■ WHAT TO PRODUCE
Give an exact copy of the data that follows, but none of its pictures.

■ COLLECTED MATERIAL

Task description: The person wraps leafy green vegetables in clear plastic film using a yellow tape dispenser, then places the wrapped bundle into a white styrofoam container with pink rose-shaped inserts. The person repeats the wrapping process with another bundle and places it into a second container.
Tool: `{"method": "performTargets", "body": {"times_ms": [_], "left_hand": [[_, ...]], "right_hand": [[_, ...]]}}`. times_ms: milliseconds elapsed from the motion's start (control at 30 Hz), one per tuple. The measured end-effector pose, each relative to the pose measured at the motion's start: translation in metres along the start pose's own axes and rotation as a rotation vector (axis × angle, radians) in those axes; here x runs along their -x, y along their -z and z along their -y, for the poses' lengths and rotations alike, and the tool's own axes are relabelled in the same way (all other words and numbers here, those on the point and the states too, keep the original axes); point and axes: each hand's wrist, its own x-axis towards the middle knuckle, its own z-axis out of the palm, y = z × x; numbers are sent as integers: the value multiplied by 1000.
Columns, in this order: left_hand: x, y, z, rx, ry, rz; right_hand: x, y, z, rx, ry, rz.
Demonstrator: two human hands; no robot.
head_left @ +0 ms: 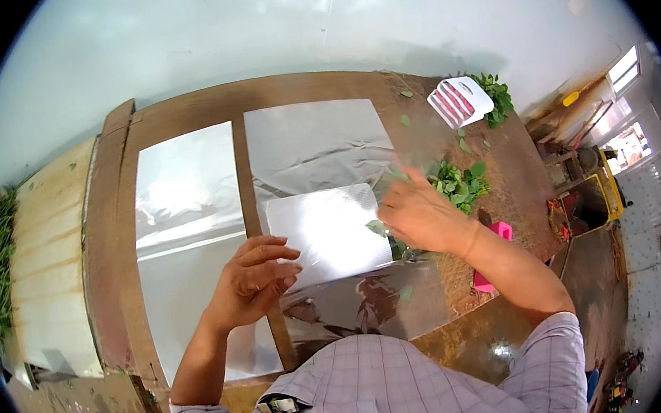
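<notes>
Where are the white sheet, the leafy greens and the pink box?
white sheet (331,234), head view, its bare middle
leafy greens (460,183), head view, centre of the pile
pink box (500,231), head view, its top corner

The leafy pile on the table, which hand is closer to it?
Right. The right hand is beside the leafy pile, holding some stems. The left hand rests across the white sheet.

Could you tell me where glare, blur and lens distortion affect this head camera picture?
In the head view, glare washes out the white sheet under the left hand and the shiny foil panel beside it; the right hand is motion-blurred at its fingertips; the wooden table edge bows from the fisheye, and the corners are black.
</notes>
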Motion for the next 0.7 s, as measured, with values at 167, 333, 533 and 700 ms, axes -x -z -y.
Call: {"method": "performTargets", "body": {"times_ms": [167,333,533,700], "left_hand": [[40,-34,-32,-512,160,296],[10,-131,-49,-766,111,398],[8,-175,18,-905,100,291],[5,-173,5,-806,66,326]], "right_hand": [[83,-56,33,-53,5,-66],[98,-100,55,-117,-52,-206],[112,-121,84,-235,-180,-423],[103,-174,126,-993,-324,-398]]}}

■ ANSWER TO THE PROBLEM
Task description: The person wraps leafy green vegetables in clear plastic film using a yellow tape dispenser, then places the wrapped bundle into a white styrofoam container with pink rose-shaped inserts. The person repeats the wrapping process with another bundle and places it into a second container.
Tool: `{"method": "performTargets", "body": {"times_ms": [_], "left_hand": [[_, ...]], "right_hand": [[_, ...]]}}`. times_ms: milliseconds elapsed from the motion's start (control at 30 Hz), one per tuple. The measured end-effector pose, each relative to the pose measured at the motion's start: translation in metres along the start pose's own axes and rotation as a rotation vector (axis × angle, radians) in those axes; here x runs along their -x, y along their -z and z along their -y, for the poses' lengths and rotations alike, and the tool's own axes are relabelled in the same way (all other words and numbers here, those on the point and the states too, keep the original axes); point and axes: each hand's wrist, its own x-axis towards the middle knuckle, its own z-axis out of the palm, y = z × x; numbers are sent as integers: the value multiplied by 1000.
Columns, in this order: left_hand: x, y, z, rx, ry, rz; right_hand: x, y, z, rx, ry, rz.
Demonstrator: two human hands; no robot.
head_left @ +0 ms: 
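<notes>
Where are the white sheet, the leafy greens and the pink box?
white sheet (331,234), head view, its bare middle
leafy greens (460,183), head view, centre of the pile
pink box (500,231), head view, its top corner

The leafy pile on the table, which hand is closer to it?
Right. The right hand is beside the leafy pile, holding some stems. The left hand rests across the white sheet.

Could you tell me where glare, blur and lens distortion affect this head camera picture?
In the head view, glare washes out the white sheet under the left hand and the shiny foil panel beside it; the right hand is motion-blurred at its fingertips; the wooden table edge bows from the fisheye, and the corners are black.
</notes>
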Motion for the next 0.7 s, as measured, with values at 167, 333, 533 and 700 ms, axes -x -z -y.
Call: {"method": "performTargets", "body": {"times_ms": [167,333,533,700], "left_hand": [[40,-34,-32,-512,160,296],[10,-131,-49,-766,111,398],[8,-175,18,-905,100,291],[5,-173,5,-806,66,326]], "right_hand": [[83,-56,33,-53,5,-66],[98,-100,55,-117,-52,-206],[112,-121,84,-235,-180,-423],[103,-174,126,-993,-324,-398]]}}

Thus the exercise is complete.